Family or group therapy for cancer patients?
An exploration of different ways of working and the inherent challenges therein
Nicholas P. Sarantakis
Family and couple vs group-based psychological interventions could be portrayed as two different territories on opposite sides of the same planet: the first one would look like a forest during a foggy afternoon, where a cluster (group) of trees (individuals) are intertwined in complex ways, both visible and invisible; on the other hand, groups would probably look like rather independent figures of trees standing on their own during a still dark dawn. These ‘trees’ would probably observe each other, while their mutual impact would be more vague. Nevertheless, both territories belong to the same ‘planet’ of systemic work, which is embedded in the fundamental idea that the whole is greater than the sum of its parts.
Aristotle, who first introduced this idea, conceptualised both nature and human communities as entities (systems) that function and change as a consequence of their intrinsic network of dynamics, rather than due to the isolated effects of their comprising parts (Johnson, 2005). Within the psychology domain, Gestalt therapists argued first that the whole has much more power to determine its parts than the opposite (Perls, Hefferline & Goodman, 1976). From that perspective, all neurotic presentations are seen as expressions of the frustrations that humans experience when a satisfactory balance between the person and the world around them cannot be achieved and maintained (Perls, 1973). That means that psychological difficulties are much less understood as a personal deficit of the individual as the medical model would normally hypothesise. Instead, psychological difficulties are seen predominantly as a failure of the system to synthesise the needs of its members and the needs of the system as a whole in a way that is experienced as satisfactory by all parts.
Although a systemic understanding is critical for these modalities of therapy, family and group therapies do vary widely as they are often combined with different theoretical paradigms. For instance, O’Leary (1999) advocates a systemically-informed, person-centred approach aiming towards an open, congruent communication that facilitates self-actualisation, while Bion (1989) highlights how the understanding of the systemic tensions can reveal the members’ unconscious modes of relating to others in general.

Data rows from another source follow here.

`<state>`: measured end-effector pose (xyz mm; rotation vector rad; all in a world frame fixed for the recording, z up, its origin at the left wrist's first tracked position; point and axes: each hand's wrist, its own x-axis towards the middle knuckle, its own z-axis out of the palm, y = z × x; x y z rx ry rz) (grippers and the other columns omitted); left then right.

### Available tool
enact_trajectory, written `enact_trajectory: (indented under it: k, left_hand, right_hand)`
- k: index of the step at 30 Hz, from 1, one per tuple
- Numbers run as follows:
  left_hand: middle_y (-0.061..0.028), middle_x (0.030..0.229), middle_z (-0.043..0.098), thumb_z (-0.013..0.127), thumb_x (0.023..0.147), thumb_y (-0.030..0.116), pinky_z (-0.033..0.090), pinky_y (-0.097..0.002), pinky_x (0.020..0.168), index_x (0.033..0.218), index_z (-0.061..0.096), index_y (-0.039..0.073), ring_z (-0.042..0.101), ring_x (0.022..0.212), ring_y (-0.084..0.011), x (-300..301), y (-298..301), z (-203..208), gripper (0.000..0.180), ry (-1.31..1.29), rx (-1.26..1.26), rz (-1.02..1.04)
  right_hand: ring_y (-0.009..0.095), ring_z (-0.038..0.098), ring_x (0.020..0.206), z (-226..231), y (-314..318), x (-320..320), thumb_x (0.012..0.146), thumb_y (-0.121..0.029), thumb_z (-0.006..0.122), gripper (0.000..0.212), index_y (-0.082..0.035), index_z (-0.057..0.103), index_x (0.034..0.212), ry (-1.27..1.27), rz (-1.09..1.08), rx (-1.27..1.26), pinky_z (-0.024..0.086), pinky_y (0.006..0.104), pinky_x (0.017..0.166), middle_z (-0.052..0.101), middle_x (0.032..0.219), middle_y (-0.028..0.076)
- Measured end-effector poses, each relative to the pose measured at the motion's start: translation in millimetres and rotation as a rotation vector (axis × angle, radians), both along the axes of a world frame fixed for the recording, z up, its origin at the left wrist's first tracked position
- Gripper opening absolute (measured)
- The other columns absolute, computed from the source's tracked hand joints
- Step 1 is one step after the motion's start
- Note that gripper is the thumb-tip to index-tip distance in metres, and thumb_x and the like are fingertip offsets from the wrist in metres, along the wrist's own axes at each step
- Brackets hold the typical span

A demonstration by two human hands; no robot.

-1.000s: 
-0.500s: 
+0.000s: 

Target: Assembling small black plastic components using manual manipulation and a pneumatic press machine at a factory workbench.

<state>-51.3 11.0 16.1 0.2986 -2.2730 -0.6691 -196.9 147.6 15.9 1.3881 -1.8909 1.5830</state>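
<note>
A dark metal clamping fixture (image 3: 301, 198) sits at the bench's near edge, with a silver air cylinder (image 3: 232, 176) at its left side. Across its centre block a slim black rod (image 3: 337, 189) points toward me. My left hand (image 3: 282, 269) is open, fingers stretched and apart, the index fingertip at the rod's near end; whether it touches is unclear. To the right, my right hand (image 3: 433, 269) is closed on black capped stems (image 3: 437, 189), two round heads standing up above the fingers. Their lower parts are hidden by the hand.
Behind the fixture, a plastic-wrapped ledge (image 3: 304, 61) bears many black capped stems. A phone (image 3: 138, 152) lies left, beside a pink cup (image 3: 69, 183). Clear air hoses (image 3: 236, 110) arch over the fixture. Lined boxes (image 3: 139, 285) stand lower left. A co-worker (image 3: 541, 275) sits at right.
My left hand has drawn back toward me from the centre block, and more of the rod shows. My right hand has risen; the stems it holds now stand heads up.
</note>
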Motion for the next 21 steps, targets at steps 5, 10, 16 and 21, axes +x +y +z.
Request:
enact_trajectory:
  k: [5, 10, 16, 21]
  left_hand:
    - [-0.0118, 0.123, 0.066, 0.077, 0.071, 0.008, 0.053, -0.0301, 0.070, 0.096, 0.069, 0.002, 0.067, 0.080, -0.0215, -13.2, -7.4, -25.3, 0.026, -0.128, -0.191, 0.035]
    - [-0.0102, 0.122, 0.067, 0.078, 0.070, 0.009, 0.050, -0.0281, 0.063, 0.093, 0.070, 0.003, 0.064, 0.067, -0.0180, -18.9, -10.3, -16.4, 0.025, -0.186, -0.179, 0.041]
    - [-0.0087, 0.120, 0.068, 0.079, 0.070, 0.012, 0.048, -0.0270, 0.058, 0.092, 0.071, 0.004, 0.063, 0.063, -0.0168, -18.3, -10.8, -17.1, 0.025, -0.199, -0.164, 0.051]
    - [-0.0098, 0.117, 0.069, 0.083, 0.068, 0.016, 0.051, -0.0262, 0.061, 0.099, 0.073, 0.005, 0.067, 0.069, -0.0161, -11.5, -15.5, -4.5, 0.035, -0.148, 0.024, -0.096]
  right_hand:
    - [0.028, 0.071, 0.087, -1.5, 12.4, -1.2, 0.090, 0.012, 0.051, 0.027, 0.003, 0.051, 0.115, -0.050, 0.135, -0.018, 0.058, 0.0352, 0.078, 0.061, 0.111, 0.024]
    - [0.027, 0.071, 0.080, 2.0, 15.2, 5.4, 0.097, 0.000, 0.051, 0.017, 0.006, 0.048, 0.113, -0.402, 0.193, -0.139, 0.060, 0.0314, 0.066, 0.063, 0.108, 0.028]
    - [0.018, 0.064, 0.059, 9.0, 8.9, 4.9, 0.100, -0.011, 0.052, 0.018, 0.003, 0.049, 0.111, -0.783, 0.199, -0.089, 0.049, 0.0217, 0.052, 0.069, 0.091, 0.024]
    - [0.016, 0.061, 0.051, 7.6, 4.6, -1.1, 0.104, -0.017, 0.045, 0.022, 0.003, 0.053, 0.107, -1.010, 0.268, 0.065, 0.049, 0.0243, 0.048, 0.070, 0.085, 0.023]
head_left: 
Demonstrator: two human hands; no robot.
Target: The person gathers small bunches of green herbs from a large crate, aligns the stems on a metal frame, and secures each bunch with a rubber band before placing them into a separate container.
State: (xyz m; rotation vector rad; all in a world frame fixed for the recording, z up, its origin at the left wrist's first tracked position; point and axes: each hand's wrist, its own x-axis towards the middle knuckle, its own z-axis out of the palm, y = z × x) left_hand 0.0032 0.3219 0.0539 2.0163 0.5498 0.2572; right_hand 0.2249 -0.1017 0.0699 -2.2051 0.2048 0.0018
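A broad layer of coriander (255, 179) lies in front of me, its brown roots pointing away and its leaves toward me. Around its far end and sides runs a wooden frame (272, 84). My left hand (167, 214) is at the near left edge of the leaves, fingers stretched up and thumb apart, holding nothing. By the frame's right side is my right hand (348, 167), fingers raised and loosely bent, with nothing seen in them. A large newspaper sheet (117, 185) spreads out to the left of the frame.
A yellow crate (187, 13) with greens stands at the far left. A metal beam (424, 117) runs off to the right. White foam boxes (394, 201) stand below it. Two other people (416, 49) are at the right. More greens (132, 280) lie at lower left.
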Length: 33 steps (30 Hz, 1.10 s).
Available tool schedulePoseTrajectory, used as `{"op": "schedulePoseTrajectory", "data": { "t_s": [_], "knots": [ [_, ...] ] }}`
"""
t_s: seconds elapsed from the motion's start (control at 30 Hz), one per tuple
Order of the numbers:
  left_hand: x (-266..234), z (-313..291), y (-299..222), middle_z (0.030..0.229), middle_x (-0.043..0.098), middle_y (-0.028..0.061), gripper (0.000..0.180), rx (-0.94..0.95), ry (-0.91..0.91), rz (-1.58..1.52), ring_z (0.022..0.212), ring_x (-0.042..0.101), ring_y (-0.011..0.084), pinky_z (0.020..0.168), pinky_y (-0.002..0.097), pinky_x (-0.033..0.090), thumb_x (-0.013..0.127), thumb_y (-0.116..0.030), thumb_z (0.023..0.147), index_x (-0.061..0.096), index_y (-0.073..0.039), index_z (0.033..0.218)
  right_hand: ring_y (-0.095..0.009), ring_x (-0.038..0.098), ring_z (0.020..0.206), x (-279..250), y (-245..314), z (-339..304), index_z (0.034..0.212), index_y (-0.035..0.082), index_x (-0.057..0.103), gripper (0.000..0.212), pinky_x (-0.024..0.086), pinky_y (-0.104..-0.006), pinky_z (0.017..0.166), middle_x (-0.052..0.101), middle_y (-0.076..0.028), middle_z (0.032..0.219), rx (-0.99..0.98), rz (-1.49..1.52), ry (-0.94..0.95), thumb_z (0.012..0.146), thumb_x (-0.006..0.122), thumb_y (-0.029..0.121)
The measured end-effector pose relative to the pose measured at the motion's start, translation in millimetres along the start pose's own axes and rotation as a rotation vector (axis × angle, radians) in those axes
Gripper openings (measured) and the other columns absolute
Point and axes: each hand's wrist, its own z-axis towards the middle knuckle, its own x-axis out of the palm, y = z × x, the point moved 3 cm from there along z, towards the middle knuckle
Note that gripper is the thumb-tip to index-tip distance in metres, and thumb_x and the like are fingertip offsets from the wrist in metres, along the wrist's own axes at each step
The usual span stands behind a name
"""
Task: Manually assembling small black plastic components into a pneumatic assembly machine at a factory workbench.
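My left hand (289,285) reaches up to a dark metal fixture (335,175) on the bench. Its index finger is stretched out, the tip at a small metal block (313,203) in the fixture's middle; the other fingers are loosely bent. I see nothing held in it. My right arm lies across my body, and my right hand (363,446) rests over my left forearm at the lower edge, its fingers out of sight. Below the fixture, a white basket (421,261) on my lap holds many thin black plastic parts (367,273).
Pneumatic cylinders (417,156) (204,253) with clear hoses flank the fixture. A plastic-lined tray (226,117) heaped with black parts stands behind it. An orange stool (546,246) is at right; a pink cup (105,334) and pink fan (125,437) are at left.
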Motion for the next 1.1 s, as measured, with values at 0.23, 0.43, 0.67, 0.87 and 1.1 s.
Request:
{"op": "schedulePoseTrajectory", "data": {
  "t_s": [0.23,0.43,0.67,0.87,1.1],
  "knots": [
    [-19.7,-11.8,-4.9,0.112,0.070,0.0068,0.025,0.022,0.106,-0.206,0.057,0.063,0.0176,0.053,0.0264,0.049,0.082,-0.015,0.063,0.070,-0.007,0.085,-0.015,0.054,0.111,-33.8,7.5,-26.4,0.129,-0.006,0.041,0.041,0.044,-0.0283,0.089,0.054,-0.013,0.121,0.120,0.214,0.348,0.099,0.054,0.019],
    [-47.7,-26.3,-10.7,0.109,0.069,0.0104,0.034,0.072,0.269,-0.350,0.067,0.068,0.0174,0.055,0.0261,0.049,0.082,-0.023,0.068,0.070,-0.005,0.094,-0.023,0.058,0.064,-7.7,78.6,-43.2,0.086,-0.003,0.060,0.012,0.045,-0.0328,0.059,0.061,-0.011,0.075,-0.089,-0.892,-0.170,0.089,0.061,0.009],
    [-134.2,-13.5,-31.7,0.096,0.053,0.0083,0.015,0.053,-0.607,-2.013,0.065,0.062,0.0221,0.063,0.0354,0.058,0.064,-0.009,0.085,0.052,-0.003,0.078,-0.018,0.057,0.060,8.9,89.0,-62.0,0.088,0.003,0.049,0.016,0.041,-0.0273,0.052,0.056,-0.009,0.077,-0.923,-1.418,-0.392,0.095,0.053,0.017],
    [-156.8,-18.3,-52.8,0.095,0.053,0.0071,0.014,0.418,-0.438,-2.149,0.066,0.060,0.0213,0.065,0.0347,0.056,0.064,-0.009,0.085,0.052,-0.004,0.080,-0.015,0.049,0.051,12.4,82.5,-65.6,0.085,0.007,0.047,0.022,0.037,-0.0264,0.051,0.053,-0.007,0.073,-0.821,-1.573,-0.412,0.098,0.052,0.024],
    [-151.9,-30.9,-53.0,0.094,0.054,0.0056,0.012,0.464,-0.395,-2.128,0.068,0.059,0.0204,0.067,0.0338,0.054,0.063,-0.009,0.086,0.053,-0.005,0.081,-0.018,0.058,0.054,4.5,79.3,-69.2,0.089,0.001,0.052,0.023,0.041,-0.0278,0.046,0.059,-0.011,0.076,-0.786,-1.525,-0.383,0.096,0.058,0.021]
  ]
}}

A simple example of a systemic approach vs an individualistic approach would be the following: a married couple decides to spend their vacations separately, as they both feel very strongly about doing totally different things during that time. Should the marital system not exist, they would probably both feel happy with their choices. Nonetheless, within the marital relationship, there are also expectations that correspond to the marital system’s needs. Therefore, the couple needs to find a way to combine their individual needs with those deriving from expectations of a shared life. In Perls’ terms (Perls, 1973), the ‘problem’ derives from the imbalance between the couples’ individual needs and the needs of their common system, their marriage.
Such issues resonate with the common phenomenon in couples and families of the ‘identified patient’, where the family or one part of the couple identifies the behaviour of a particular member as the sole ‘problem’ (Walrond-Skinner, 1977). Thus the underlying assumption of the family myth (Byng-Hall, 1973), is that should the identified patient chose to behave ‘normally’ there would be no interpersonal problems in the family whatsoever.
Nevertheless, there are cases where individual anti-social or extreme behaviours can arguably initiate severe problems in the family or couple and this cannot be overlooked by the therapist. Examples of such behaviours, which probably set the limitations of systemic thinking, are highlighted by various authors. For instance, Carter (1992) emphasises that people exerting domestic physical abuse should be held accountable for their actions, regardless of the pressures that their family may impose on them, while Efran, Greene & Gordon (1998) stress that, in the light of the recent discoveries on the biological predisposition of schizophrenia, attributing such phenomena unilaterally to the family’s dysfunctions cannot be convincing.
The Therapeutic Alliance and the Relationships within the ‘System’
Such systemic dysfunctions present significant challenges and opportunities for therapists. They will often need to invite clients to consider their issues from a systemic perspective, while at the same time they will have to validate their individual views in order to nurture the therapeutic alliance with all involved parts. This is a double task of paramount importance for practitioners since it could be the ‘key bridge’ to facilitating clients to build their own internal alliances within their families or with partners towards common goals.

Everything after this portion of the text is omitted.